Musiche del passato che continuano a trasmettere nuove risonanze, cariche di forti richiami emotivi: singolare anche la genesi del brano “In conspectu angelorum”, di Francesco Provenzale, duetto per le voci bianche di soprano e contralto, con violini e basso continuo (l’originale che si riteneva perduto, un tempo nell’Archivio dei Gerolamini di Napoli, è stato di recente ritrovato tra le “Carte Di Giacomo” nella Biblioteca Nazionale di Napoli).
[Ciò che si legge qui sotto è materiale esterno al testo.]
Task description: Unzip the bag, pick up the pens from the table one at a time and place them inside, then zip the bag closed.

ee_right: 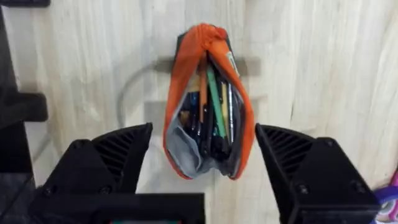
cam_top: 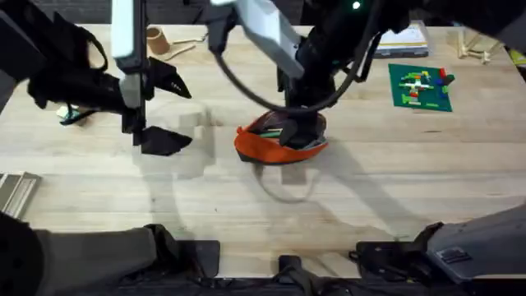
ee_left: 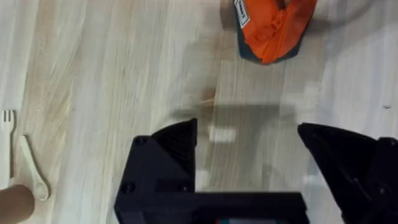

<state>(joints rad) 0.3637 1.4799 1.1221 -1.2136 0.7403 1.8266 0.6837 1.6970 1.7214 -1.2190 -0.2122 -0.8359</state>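
Orange fabric bag [ee_right: 208, 102], lying near the middle of the light wooden table [cam_top: 370, 189], zipper open and mouth gaping upward; inside, slim pens [ee_right: 214, 102] are sitting lengthwise, among them a green one and an orange one, together with other dark items that are too crowded to tell apart. Right gripper [ee_right: 202, 155] is hovering directly over the open mouth, fingers spread wide to either side of the bag and touching nothing, probably so placed because a pen has just gone in or because the zipper pull is to be sought next. Left gripper [ee_left: 249, 152] is hanging well to the side of the bag, jaws apart and empty, over bare wood. Small wooden fork [ee_left: 7, 140] and spoon [ee_left: 34, 171] are lying apart from the work, beside a cardboard tube [ee_left: 15, 202]. Green board with coloured bricks [cam_top: 420, 86] is resting at the far right. Judged remaining: closing the zipper.
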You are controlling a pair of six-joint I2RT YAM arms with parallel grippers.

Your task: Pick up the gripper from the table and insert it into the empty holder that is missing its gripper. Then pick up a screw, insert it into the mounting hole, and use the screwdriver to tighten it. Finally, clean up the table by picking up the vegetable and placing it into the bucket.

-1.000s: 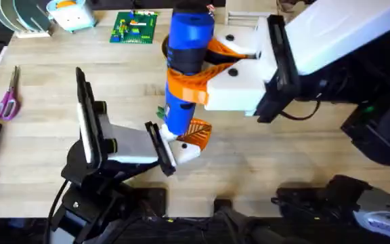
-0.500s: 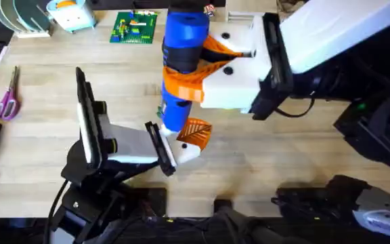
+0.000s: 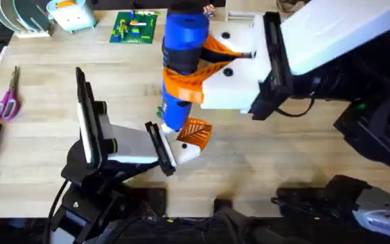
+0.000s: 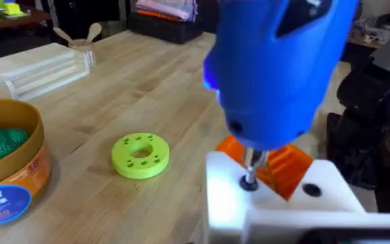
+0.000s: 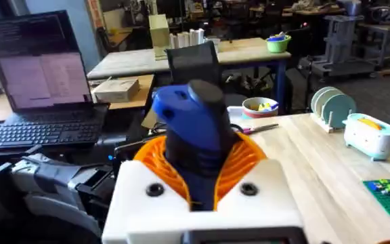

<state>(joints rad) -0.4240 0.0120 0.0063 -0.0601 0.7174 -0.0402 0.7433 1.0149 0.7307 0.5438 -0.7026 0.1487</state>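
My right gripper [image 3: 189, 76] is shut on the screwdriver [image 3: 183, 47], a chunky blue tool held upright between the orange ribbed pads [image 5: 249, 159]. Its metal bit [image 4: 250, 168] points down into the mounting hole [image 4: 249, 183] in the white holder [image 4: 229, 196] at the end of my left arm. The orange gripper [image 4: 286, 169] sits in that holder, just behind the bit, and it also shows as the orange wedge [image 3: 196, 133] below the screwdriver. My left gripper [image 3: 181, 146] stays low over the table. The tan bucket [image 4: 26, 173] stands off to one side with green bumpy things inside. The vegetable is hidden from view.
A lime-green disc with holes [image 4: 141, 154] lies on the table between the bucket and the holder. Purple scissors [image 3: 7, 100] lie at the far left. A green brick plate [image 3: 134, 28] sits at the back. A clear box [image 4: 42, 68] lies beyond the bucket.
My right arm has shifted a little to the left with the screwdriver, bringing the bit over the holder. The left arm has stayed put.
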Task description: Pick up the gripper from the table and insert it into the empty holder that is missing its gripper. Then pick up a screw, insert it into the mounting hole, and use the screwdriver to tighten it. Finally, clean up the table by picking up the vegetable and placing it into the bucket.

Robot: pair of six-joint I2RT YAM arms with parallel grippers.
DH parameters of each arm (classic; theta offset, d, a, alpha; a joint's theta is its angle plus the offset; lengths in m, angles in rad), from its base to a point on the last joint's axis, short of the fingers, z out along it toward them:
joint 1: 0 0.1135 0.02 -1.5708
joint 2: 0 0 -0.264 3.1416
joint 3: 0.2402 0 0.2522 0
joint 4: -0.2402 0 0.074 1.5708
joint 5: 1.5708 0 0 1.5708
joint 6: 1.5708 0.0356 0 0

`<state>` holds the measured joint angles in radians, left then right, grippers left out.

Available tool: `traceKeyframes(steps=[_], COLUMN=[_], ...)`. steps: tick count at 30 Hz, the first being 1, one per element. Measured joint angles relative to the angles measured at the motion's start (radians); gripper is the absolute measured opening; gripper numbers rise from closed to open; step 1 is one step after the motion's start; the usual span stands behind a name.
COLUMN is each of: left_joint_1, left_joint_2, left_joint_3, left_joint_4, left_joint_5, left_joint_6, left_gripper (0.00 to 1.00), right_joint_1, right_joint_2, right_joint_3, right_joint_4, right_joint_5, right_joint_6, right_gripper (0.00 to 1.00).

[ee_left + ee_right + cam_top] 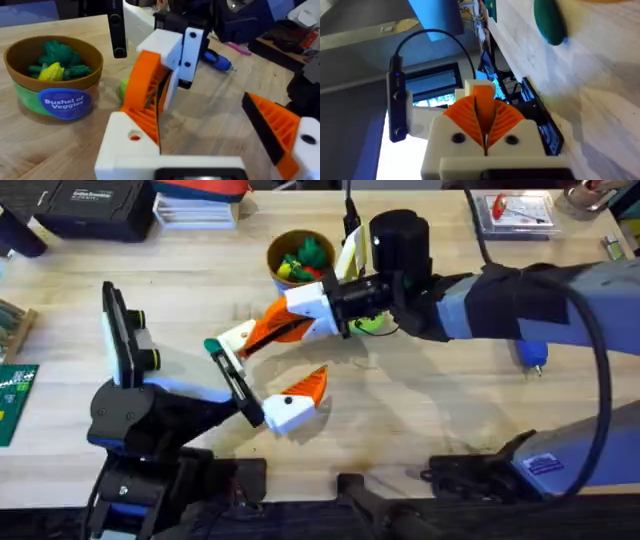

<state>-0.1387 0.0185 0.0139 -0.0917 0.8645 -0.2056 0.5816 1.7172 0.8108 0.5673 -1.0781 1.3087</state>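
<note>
Nearest the left wrist camera stands the holder [120,150], the white mount on one side of the left end effector [272,365]. That end effector is spread wide with nothing between its fingers. Its other mount carries an orange wedge of its own, well apart from the holder.

The gripper [146,122] rises out of the holder's top, and orange shows through the holder's mounting hole. The right end effector [484,107] reaches across the middle, and its orange pads are pressed together on the piece's upper end (as far as I can tell, since pads and piece are the same colour and the join is hard to read). I judge the insertion to be in hand and nearly done, with the piece seated or close to it but not released.

I see no screw in the mounting hole. The screwdriver [531,356] lies untouched on the tabletop [450,430], beyond the right arm's forearm and well apart from the holder. I cannot pick out a loose screw anywhere.

The clean-up is also untouched. A small green-and-yellow vegetable [375,324] lies on the wood just beside the right wrist. The bucket [30,97] stands upright near it at the far side, already holding green and yellow toys. Fetching a screw, driving it and binning the vegetable all remain.
</note>
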Motion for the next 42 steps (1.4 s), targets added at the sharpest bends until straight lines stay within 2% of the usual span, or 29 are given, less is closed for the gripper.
traceKeyframes(steps=[20,29,33,42], left_joint_1=[0.008,0.008,0.006,0.001], left_joint_2=[0.000,0.000,0.000,-0.008], left_joint_3=[0.000,0.000,0.000,0.000], left_joint_4=[-0.001,-0.001,-0.002,-0.004], left_joint_5=[-0.024,-0.023,0.004,0.039], left_joint_6=[-0.007,-0.001,0.009,0.042], left_gripper=[0.986,0.986,0.986,0.986], right_joint_1=[0.044,0.047,0.053,0.025], right_joint_2=[0.000,0.000,0.000,0.009], right_joint_3=[0.002,0.002,0.002,0.002], right_joint_4=[0.012,0.010,0.009,0.001], right_joint_5=[0.088,0.097,0.090,0.009], right_joint_6=[-0.016,-0.057,-0.073,-0.086], right_gripper=[0.013,0.145,0.214,0.362])
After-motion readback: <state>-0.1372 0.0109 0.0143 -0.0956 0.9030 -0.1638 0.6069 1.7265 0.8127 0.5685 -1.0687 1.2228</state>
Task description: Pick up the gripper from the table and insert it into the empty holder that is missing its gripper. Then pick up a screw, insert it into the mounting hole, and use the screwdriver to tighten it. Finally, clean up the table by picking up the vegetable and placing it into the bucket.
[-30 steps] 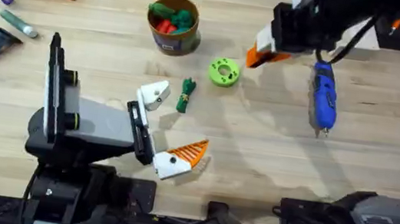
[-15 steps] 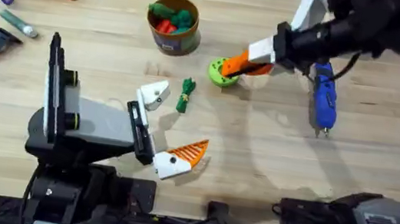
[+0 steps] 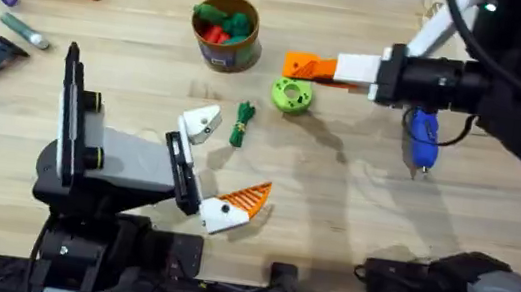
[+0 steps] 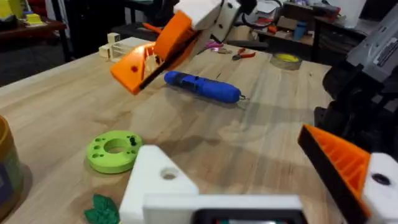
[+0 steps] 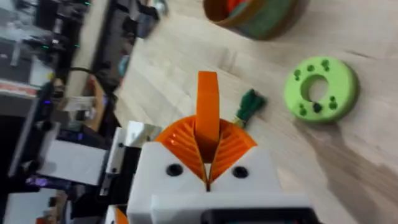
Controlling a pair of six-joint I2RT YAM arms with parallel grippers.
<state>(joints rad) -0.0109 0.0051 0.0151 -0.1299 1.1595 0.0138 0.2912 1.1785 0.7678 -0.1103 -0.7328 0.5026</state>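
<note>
The gripper, an orange wedge, is pinched between the ribbed orange pads of the right gripper, whose fingers are closed tightly on it so that it juts straight out beyond their tips. In the overhead view these fingertips hang above the table just beside the lime-green disc, with the bucket a little farther off past the tips and the blue screwdriver lying back under the right arm's wrist. The vegetable lies on the wood between the disc and the left gripper. The left gripper's fingers stand wide apart: one is the bare white holder, close beside the vegetable, and the other carries its own orange wedge. Nothing sits between them.
</note>
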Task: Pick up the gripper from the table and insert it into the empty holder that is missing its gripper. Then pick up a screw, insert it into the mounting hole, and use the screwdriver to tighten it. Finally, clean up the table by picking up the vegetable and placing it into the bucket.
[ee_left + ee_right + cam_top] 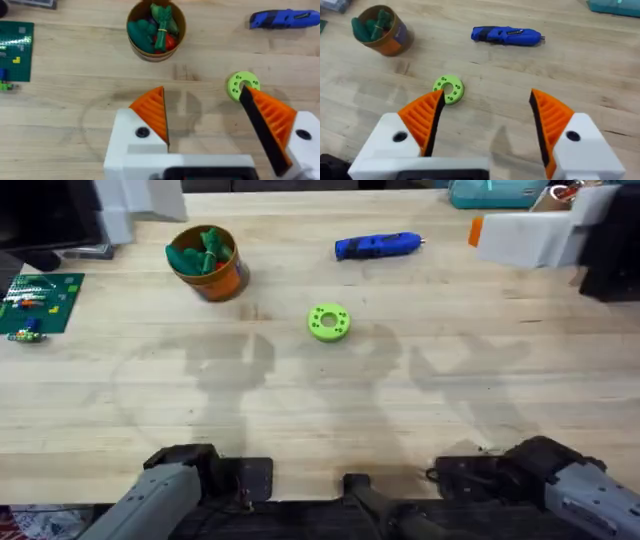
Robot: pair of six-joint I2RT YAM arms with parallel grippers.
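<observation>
Pale wooden planks are stretching across the whole table (420,410), and both arms are sitting back at their bases at the near edge, nothing in hand. Looking through the left gripper (205,117), its orange ribbed pads are standing wide apart and empty; the right gripper (487,120) is likewise spread and released over bare wood. The orange bucket (208,265) is standing upright toward the far left, green and red toy vegetables poking above its rim, so the clean-up looks, to my eye, already done or nearly so; I am not spotting any loose vegetable on the wood. The blue screwdriver (377,246) is lying flat at the far middle, well apart from the bucket, its long axis running across the table left to right with the short silver tip pointing right. Between them, nearer the arms, the lime-green disc with holes (329,322) is lying flat. A green circuit board (38,302) is resting at the left edge. The risk from here: the screwdriver is round-bodied, so a pinch off-centre or across its taper could be sending it rolling away, and a low reach from either arm could be nudging the disc or tipping the bucket.
</observation>
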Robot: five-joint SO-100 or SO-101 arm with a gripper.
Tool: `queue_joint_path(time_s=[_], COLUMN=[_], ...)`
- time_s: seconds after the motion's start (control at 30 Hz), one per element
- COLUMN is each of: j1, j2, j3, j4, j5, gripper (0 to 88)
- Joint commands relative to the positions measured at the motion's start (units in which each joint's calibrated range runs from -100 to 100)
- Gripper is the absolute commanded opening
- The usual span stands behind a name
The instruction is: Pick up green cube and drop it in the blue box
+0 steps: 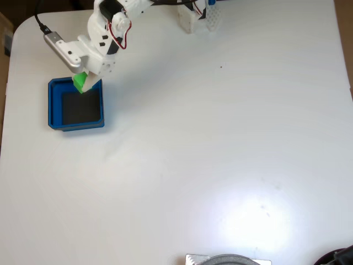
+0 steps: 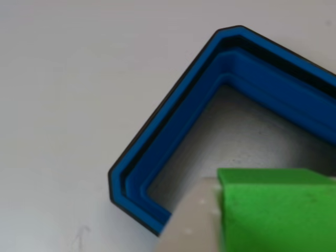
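Green cube (image 1: 80,82) is held clamped in gripper (image 1: 84,84); blue box (image 1: 53,105) floor is seen directly below the jaws.

We see a hobby robotics bench: a plain white tabletop (image 1: 220,138) with rounded corners, 1 white 3D-printed arm (image 1: 105,44) with exposed servo wiring mounted on it.
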Motion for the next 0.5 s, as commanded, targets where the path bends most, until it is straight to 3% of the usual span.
queue_joint_path(time_s=[0.0,0.47], j1=[1.43,1.43], j2=[0.26,1.85], j3=[-2.14,-2.41], j4=[-1.62,-1.79], j5=[0.00,0.20], gripper=[1.5,1.5])
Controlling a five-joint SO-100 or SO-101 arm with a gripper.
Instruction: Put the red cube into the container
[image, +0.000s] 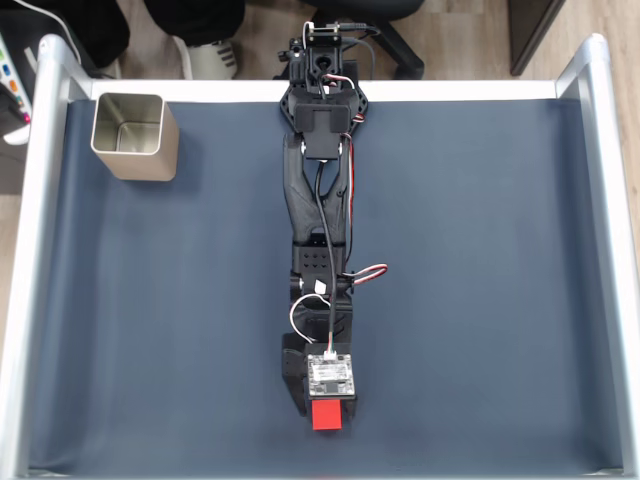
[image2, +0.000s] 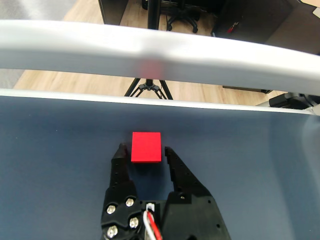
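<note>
Gripper (image2: 146, 149): fingers spread, flanking the cube (image2: 146, 147), not yet clamping | Cube: lying by the surface's (image: 480, 250) near edge | Tin (image: 133, 135): standing in far-left corner | Handling: probably light, rigid, matte; pinching opposite flat faces

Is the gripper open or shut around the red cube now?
Open. In the wrist view the gripper fingers stand on either side of the red cube, not yet pressing it.

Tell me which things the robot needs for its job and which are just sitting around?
Needed for the job:
- red cube, between the open gripper fingers
- container, far off in the tray's corner in the fixed view

Just around:
- tripod on the floor
- shoe beyond the tray
</note>
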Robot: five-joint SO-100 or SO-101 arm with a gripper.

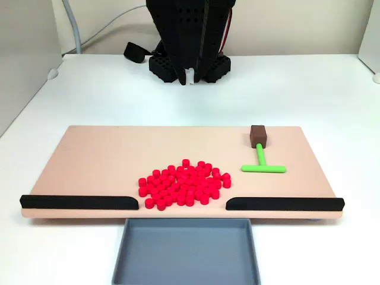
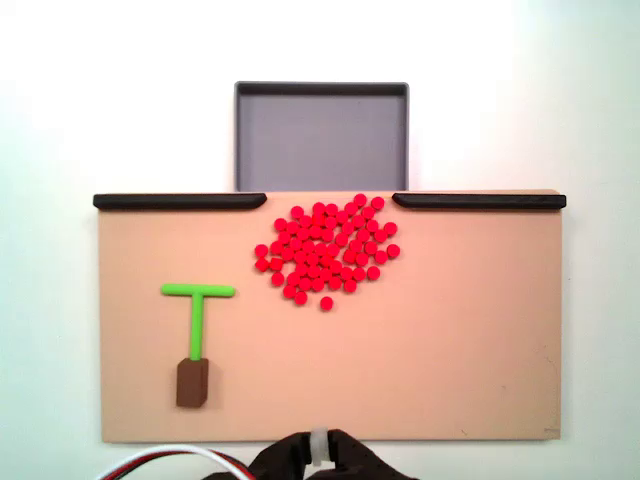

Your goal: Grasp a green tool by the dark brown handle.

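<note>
My bright green T-shaped plastic tool (image 2: 198,318) lay untouched, its small dark brown block handle (image 2: 192,383) at the board's seven o'clock. I was only starting; my black two-finger gripper (image 2: 317,447) needed to reach there, though I couldn't tell its opening.

Around the small dark brown block handle (image 1: 259,136) (image 2: 192,383) you have bare board on every side: the flat tan wooden board (image 1: 107,160) (image 2: 450,350) lies open to its left, right and far side in a fixed view (image 1: 259,136). Only the thin bright green T-shaped plastic tool (image 1: 262,164) (image 2: 198,310) joins it, running toward the near edge. The heap of small red plastic cylinders (image 1: 184,184) (image 2: 328,252) sits well apart, mid-board. Two long black strips (image 1: 76,202) (image 2: 180,201) line the near edge, with a gap between them opening onto the shallow grey tray (image 1: 186,252) (image 2: 320,140).
</note>
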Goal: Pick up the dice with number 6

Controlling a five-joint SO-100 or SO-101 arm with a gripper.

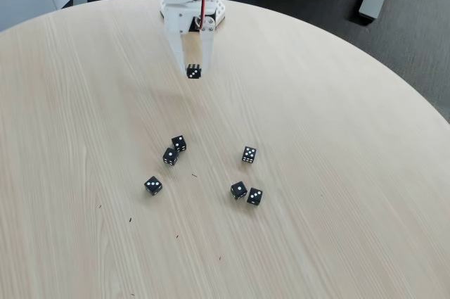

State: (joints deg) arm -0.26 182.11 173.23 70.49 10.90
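Gripper (193,69) hangs above the table (337,172) with its white fingers (207,46) closed on the six die (193,71), held at their tips. Six more dice lie loose below it in the fixed view, the nearest pair (174,150) touching.

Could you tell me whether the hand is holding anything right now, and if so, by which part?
Yes: the hand holds a black die at its fingertips, pinched by opposite sides and lifted off the table.
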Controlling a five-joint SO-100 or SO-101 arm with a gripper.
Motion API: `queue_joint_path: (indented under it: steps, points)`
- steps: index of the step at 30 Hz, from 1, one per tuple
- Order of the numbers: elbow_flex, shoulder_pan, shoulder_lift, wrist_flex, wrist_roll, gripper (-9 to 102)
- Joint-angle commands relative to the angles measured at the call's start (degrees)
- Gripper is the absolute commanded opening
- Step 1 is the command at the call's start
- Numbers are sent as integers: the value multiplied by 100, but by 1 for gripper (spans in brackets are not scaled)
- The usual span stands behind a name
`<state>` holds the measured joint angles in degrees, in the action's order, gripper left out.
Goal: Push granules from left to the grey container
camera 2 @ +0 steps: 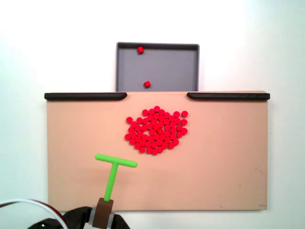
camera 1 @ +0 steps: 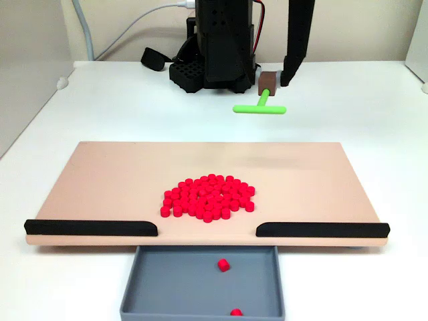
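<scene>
The granules (camera 1: 208, 197) (camera 2: 156, 130) lie as a tight red pile on the middle of the tan board (camera 1: 100, 180) (camera 2: 224, 162). Two loose granules (camera 1: 223, 265) (camera 2: 147, 84) sit inside the grey container (camera 1: 180, 281) (camera 2: 167, 67), which butts against the board's edge at the gap between two black strips. My gripper (camera 1: 274, 81) (camera 2: 102, 217) is shut on the brown handle of a green T-shaped stick (camera 1: 261, 105) (camera 2: 113, 174). The stick is well apart from the pile, on the board's side away from the container.
Black strips (camera 1: 91, 228) (camera 1: 322, 230) (camera 2: 86, 96) (camera 2: 228, 96) line the board's container-side edge, leaving a central opening. The arm's black base (camera 1: 217, 47) stands behind the board, with a white cable (camera 1: 120, 37) running off to the left. White table surrounds the board.
</scene>
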<state>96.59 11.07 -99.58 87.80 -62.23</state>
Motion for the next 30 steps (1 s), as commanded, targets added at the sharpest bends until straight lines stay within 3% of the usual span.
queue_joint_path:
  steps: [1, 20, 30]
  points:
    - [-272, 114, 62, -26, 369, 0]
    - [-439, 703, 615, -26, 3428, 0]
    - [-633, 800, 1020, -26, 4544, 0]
In occasione delle feste cittadine dedicate alla Natività del Signore, molto apprezzati erano gli “angeli”, piccoli musicisti provenienti dai diversi Conservatori, che si riunivano in “frotte” o “paranze” con tuniche di diversi colori per identificare la loro appartenenza (i Turchini della Pietà devono il loro nome proprio al colore della loro uniforme) e si riversavano nelle strade principali e davanti alle chiese più importanti cantando in piccoli cori cantate e mottetti, riuscendo a portare un notevole contributo economico ai loro Conservatori.
Alcuni di loro, su carri allegorici, con le ali e alzati in cielo con delle macchine, cantavano mottetti dedicati ai nobili affacciati ai loro palazzi aristocratici o di fronte alla corte vicereale.
La Pastorale, dalla cifra stilistica devozionale più accesa, ritrae un gruppo di pastori davanti alla grotta di Betlemme, esattamente come nei tipici presepi napoletani che diventeranno un oggetto di culto dal 18° secolo in poi: in realtà, questo concerto si è rivelato proprio come una sorta di presepe musicale,
animato da voci della tradizione popolare filtrata dalla sensibilità dei grandi artisti dell’epoca. Infatti gli archi, soprattutto, hanno ricordato, in senso timbrico, l’atmosfera tipica dell’Italia popolare e contadina, rivelando un frammento di Natale antico, il senso della meditazione e del raccoglimento, momenti di gioia autentica, a prescindere dal credo religioso di ogni singolo ascoltatore che ha accolto il tutto come il miglior augurio di Natale.